# [Your goal]
The result should be the listing below, restated exactly, with its pictures left out.

BEGIN

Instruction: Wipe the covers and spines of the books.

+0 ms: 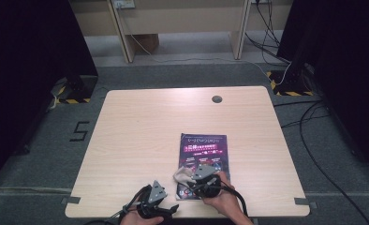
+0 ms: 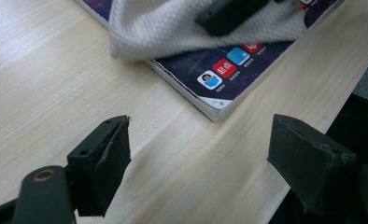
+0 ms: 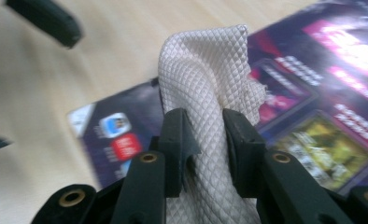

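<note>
A dark magazine (image 1: 205, 147) with a purple cover lies on the pale wooden table (image 1: 145, 131), near the front edge. My right gripper (image 1: 189, 180) is shut on a bunched white waffle-weave cloth (image 1: 181, 175) that rests on the magazine's near left corner. In the right gripper view the two jaws of the right gripper (image 3: 205, 126) pinch the cloth (image 3: 196, 70), which rises above them over the magazine (image 3: 322, 107). My left gripper (image 1: 172, 209) sits low at the table's front edge, left of the magazine. Its jaws (image 2: 200, 128) stand wide open over bare wood, short of the magazine's corner (image 2: 219, 93) and the cloth (image 2: 163, 28).
A round cable hole (image 1: 217, 99) sits at the table's far edge. The front edge of the table runs just below both hands. Black panels stand on either side of the table, and cables (image 1: 309, 140) trail over the grey floor on the right.
</note>
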`<state>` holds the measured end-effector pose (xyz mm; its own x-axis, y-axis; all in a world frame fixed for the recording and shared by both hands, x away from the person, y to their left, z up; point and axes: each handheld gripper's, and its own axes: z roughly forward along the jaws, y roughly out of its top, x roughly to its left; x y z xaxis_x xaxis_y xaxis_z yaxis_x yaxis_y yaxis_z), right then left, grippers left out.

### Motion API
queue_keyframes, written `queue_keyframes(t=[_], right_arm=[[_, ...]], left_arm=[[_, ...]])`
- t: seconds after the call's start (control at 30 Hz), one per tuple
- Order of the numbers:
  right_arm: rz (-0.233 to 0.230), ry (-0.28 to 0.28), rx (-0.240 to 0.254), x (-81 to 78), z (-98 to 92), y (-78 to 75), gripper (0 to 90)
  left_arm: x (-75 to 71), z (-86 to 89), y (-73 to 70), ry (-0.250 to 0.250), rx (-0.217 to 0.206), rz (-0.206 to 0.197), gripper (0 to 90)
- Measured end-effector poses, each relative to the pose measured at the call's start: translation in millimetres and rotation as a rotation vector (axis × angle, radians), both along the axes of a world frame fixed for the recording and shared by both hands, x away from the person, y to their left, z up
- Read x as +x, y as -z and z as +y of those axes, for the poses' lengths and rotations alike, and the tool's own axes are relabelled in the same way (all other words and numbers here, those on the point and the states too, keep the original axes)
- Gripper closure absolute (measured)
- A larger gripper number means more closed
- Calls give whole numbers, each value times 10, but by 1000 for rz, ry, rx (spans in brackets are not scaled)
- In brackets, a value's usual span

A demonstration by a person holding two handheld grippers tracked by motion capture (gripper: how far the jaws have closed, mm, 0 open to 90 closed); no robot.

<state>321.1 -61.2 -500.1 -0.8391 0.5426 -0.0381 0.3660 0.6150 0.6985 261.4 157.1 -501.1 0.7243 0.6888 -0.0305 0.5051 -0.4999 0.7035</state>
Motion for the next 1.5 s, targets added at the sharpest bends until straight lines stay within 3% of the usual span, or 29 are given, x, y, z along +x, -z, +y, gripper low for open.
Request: queue_keyframes(t=[0.17, 0.47, 0.63, 0.77, 1.07, 1.1, 1.33, 1.5], right_arm=[[15, -42, 5, -137, 108, 4, 710], [0, -97, 5, -260, 249, 9, 720], [2, -103, 16, -244, 243, 18, 714], [-30, -88, 11, -228, 264, 26, 716], [17, -119, 41, -271, 313, 31, 727], [0, -130, 31, -270, 317, 26, 727], [41, -99, 50, -190, 214, 20, 718], [65, -30, 63, -60, 5, 17, 721]], left_arm=[[-27, 65, -13, -17, -11, 6, 200], [-28, 179, -33, -63, -17, -5, 198], [-24, 225, -46, -76, -18, -7, 196], [-15, 254, -56, -86, -15, -10, 192], [13, 287, -59, -107, -24, -10, 189], [12, 288, -59, -108, -24, -10, 189], [4, 289, -60, -107, -25, -13, 189], [3, 290, -59, -105, -25, -10, 190]])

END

# [Solution for this problem]
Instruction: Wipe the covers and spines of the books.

+0 ms: 
+0 ms: 
+0 ms: 

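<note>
A dark magazine (image 1: 205, 147) with a purple cover lies on the pale wooden table (image 1: 145, 131), near the front edge. My right gripper (image 1: 189, 180) is shut on a bunched white waffle-weave cloth (image 1: 181, 175) that rests on the magazine's near left corner. In the right gripper view the two jaws of the right gripper (image 3: 205, 126) pinch the cloth (image 3: 196, 70), which rises above them over the magazine (image 3: 322, 107). My left gripper (image 1: 172, 209) sits low at the table's front edge, left of the magazine. Its jaws (image 2: 200, 128) stand wide open over bare wood, short of the magazine's corner (image 2: 219, 93) and the cloth (image 2: 163, 28).
A round cable hole (image 1: 217, 99) sits at the table's far edge. The front edge of the table runs just below both hands. Black panels stand on either side of the table, and cables (image 1: 309, 140) trail over the grey floor on the right.
</note>
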`<state>` holds the measured end-effector pose (xyz mm; its own x-axis, y-axis; all in a world frame fixed for the recording and shared by both hands, x away from the person, y to their left, z up; point and axes: each handheld gripper's, and its own axes: z roughly forward along the jaws, y roughly out of its top, x roughly to its left; x y z xaxis_x xaxis_y xaxis_z yaxis_x yaxis_y yaxis_z), right then left, grippers left out.

### Motion API
queue_keyframes, written `queue_keyframes(t=[_], right_arm=[[_, ...]], left_arm=[[_, ...]])`
- t: seconds after the call's start (control at 30 Hz), one per tuple
- Order of the numbers:
  right_arm: rz (-0.233 to 0.230), ry (-0.28 to 0.28), rx (-0.240 to 0.254), x (-81 to 78), z (-98 to 92), y (-78 to 75), gripper (0 to 90)
  left_arm: x (-75 to 71), z (-86 to 89), y (-73 to 70), ry (-0.250 to 0.250), rx (-0.217 to 0.206), rz (-0.206 to 0.197), gripper (0 to 90)
- Measured end-effector poses, each relative to the pose measured at the call's start: translation in millimetres and rotation as a rotation vector (axis × angle, radians), both along the axes of a world frame fixed for the recording and shared by both hands, x away from the person, y to their left, z up
- Read x as +x, y as -z and z as +y of those axes, for the poses' lengths and rotations alike, and the tool's own axes are relabelled in the same way (all other words and numbers here, those on the point and the states too, keep the original axes)
- Gripper closure absolute (measured)
- A larger gripper number means more closed
- Calls give whole numbers, each value times 10, but by 1000 for rz, ry, rx (spans in brackets are not scaled)
- In brackets, a value's usual span

A demonstration by a person holding two handheld grippers tracked by motion capture (gripper: how far the jaws have closed, mm, 0 open to 90 closed); no robot.

<state>321.1 -61.2 -500.1 -0.8391 0.5426 -0.0381 0.3660 0.6150 0.6985 261.4 157.1 -501.1 0.7243 0.6888 -0.0305 0.5051 -0.4999 0.7035</state>
Motion for the next 1.5 s, targets added at the sharpest bends until straight lines stay within 3% of the usual span, or 29 are given, x, y, z along +x, -z, +y, gripper low for open.
Request: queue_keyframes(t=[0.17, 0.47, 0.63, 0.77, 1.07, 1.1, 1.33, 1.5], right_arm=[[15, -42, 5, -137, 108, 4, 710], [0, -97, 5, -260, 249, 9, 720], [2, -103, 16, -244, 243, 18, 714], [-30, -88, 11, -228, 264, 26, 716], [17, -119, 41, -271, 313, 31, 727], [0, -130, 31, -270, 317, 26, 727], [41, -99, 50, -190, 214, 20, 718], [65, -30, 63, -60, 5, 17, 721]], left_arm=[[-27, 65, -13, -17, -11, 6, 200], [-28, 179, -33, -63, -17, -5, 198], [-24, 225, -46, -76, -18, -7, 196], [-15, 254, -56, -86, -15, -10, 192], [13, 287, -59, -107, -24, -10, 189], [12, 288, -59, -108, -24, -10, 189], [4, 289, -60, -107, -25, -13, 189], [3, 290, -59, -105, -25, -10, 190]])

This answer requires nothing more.